==== STUDY MATERIAL
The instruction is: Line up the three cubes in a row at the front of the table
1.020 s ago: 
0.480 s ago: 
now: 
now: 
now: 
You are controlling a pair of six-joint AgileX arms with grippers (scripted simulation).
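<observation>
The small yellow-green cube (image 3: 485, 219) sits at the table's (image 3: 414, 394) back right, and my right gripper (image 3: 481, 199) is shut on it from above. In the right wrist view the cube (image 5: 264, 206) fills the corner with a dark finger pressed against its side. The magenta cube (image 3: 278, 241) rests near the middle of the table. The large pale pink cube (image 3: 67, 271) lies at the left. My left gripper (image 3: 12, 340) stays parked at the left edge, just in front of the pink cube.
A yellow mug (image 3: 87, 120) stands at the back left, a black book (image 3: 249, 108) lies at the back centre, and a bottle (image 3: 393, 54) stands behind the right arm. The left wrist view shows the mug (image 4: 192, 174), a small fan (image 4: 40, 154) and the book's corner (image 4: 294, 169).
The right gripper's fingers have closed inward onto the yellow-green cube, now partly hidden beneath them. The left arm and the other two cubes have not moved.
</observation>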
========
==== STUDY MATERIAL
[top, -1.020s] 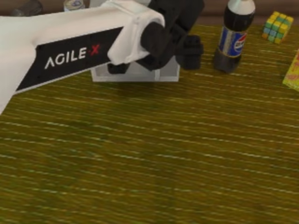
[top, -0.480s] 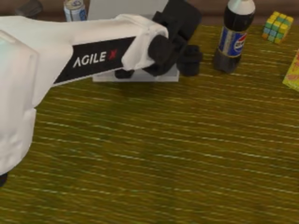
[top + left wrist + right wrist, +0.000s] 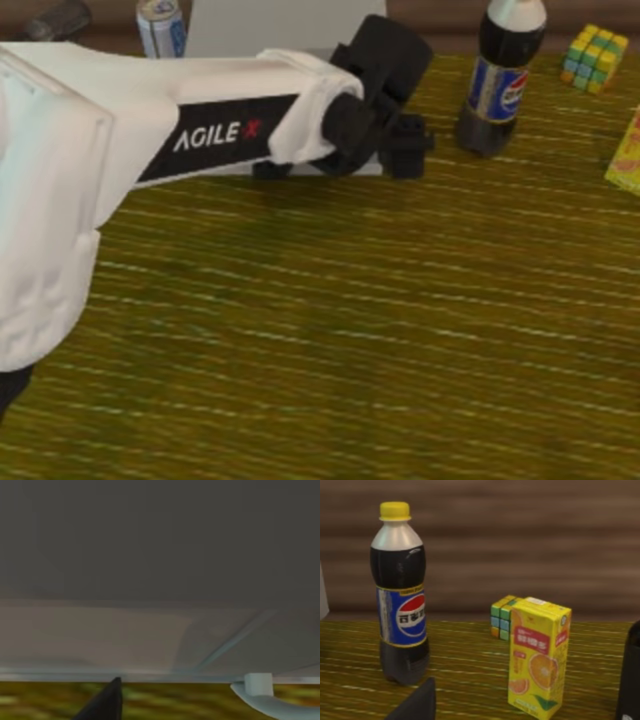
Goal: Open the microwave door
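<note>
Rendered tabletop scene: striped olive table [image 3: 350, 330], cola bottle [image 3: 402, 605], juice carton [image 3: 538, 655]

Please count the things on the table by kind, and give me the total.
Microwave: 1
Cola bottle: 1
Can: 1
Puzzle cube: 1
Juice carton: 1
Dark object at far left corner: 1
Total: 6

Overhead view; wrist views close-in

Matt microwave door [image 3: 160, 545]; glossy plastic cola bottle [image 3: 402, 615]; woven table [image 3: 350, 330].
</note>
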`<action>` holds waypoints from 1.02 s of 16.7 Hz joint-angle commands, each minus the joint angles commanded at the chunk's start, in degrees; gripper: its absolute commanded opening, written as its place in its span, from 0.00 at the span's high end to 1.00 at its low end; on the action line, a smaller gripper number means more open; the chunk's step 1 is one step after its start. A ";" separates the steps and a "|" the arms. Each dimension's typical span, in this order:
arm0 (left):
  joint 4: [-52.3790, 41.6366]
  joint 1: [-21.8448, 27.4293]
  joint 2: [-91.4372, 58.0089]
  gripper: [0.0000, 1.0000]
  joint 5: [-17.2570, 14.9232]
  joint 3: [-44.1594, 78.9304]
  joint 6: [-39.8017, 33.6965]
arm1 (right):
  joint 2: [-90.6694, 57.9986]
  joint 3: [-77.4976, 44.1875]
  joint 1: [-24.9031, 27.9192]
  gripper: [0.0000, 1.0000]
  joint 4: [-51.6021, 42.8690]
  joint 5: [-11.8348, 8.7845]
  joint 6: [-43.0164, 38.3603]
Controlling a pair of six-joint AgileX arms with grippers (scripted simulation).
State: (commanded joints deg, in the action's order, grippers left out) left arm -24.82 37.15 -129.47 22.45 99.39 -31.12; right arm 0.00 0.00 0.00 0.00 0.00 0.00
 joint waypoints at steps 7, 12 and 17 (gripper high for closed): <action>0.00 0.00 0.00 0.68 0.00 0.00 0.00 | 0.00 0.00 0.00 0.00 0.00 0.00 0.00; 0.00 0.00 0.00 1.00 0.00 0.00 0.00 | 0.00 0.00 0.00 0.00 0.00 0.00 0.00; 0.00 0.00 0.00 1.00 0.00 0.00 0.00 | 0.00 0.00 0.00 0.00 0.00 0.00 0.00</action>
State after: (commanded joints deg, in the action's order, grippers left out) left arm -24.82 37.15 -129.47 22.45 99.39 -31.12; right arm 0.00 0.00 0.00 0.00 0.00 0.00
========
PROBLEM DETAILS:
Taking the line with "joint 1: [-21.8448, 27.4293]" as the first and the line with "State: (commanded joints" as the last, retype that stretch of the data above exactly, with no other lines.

TASK OUTPUT:
  joint 1: [-21.8448, 27.4293]
  joint 2: [-91.4372, 58.0089]
  gripper: [0.0000, 1.0000]
  joint 5: [-17.2570, 14.9232]
  joint 3: [-44.1594, 78.9304]
  joint 6: [-39.8017, 33.6965]
arm1 (right):
  joint 2: [-90.6694, 57.9986]
  joint 3: [-77.4976, 44.1875]
  joint 1: [-24.9031, 27.9192]
  gripper: [0.0000, 1.0000]
  joint 4: [-51.6021, 42.8690]
  joint 5: [-11.8348, 8.7845]
  joint 6: [-43.0164, 38.3603]
Controlling a pair of six-joint AgileX arms with grippers (scripted simulation).
State: (commanded joints deg, in the action's order, grippers left out) left arm -24.82 37.15 -129.47 22.45 99.39 -31.12; right arm 0.00 0.00 0.00 0.00 0.00 0.00

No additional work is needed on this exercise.